I just wrapped up working on a month long project planning phase with a new customer. We gathered user stories, made technology selections, built proofs of concept, and generally got to know the customer’s business.

What was interesting about this planning phase was that we started with a detailed product specification and worked backwards to define user stories and acceptance criteria for the project. While at first this may seem like a waste of time, it was actually extremely valuable to all parties involved.

It was initially a painful process. The first step involved close reading of the 150+ page specification to determine the themes of work that they thought were really valuable to their business. These themes served to organize the user story workshops and help ensure that during each workshop day we talked to the right customer stakeholders. We then took the themes and ran user story work shops to get a large number of 1 sentence stories describing how the customer would interact with the product. After gathering stories we cross referenced them with the existing specification to determine acceptance criteria and then finally went back to the customer to review the stories with the newly added acceptance criteria. In the case of this customer I was stepping outside of my prior business experience which has been in online marketing and into the space of building materials and wood products. During the review period I personally (and my collogues) asked a lot of questions that might have initially seemed silly to the customer and sometimes to ourselves.

Going back to an adage repeated by teachers: There are no bad questions.

I disagree with the statement when taken to logical extreme, but in principle it’s much more important to ask about ambiguous statements than the let it go. For example, I recently learned about what “blocking” is and how our customer produces it. Asking someone from the building materials or framing business what blocking is may seem silly to him or her, but in our case knowing what blocking is turned out to be really important to ensuring that we are building a good software product. To further illustrate the importance of asking questions, while our customer had prepared a detailed product specification, it was written in their language. Our consultants were able to gain an understanding of the customer’s language and ’lingo” by going through the process of developing user stories and acceptance criteria.

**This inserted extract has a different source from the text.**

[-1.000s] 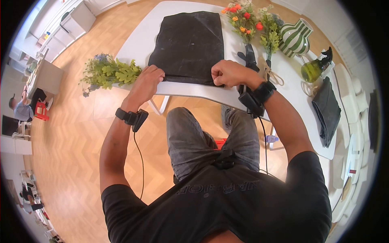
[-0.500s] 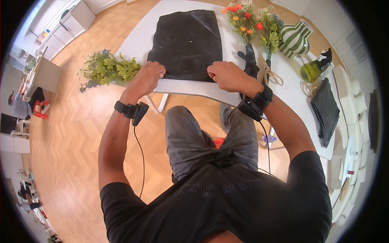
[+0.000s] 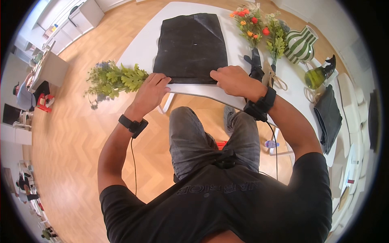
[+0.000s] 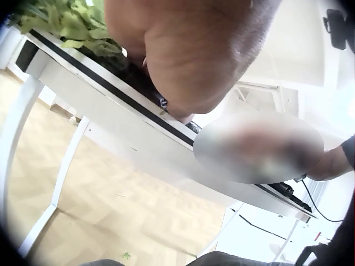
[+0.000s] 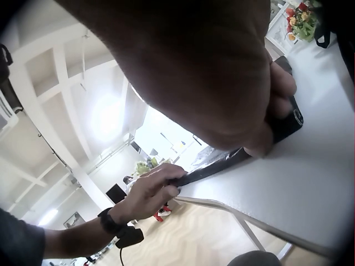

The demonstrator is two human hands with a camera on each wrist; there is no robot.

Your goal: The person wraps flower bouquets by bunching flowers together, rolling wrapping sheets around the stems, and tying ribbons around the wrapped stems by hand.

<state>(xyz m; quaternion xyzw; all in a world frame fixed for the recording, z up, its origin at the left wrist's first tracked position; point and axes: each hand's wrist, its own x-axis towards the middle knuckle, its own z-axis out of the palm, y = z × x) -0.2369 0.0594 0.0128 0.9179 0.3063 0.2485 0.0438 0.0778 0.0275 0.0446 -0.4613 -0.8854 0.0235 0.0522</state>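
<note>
A black cloth (image 3: pixel 190 48) lies flat on the white table, a narrow folded band along its near edge. In the head view the left hand (image 3: pixel 152 92) pinches the near left corner, its fingers bent over the edge. At the near right corner the right hand (image 3: pixel 236 81) grips the same edge with curled fingers. Seen from the right wrist, the left hand (image 5: pixel 150 194) holds the edge of the cloth between thumb and fingers, and the right hand (image 5: pixel 216 83) covers part of it. The left hand (image 4: pixel 183 55) hides most of the cloth in the left wrist view.
Leafy stems (image 3: pixel 121 77) lie left of the cloth. To the right are orange and red flowers (image 3: pixel 249 26), a tied bunch (image 3: pixel 276 40), a striped vase (image 3: pixel 300 45), a green spray bottle (image 3: pixel 315 77) and another dark folded cloth (image 3: pixel 329 117). The table's edge (image 3: pixel 202 90) runs before the person.
The head view has shifted slightly. Both hands stay near the cloth's near corners; the left fingers look less tightly curled, and the right hand sits further in from the corner than one second ago.
</note>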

This blog post references agile methodologies and it wouldn’t be complete if I didn’t mention project scope. Everything I mentioned as having gotten out of the process of turning a spec into stories was to the benefit of us, the people building the system. We learned the customer’s lingo, we got better definitions of customer requirements, and we got a handle on how the customer will use the product in their business. I strongly believe the customer got significant value too. The specification given to us contained descriptions giving equal weight(development priority if you will) to a number of features. The customer’s managers discovered two things by going back to the high level business themes and creating user stories with us:

  1. New features, the scope of the project increased by 25% (which was okay since the point of this phase of work was to discover roughly how big the project was going to be)
  2. That the first deliverable of the product was very different than initially thought

The main discovery was that the initial development focus needed to be on a group of underserved users at the customer. This change caused whole sets of features that were originally equally weighted in the specification to be moved to later phases of development. Additionally the customer found new areas of functionality that they hadn’t originally thought of when planning the product that will be added to future project phases.

In summary:

  • My employer initially received a customer specification for a product
  • Instead of taking the document at face value we used it to guide a conversation about the product via themed user story workshops and acceptance criteria
  • The customer worked with us by reviewing acceptance criteria we pulled from the specification
  • The customer got value from the process by discovering which areas of the initial specification were **really important **for initial release and by discovering new required functionality
  • We got value from the process by discovering much more about the customer’s business and language than we could have by just reading a specification

At this point development will beginning soon and we’re looking forward to continuing to talk to the customer using both the newly created user stories and their existing specification.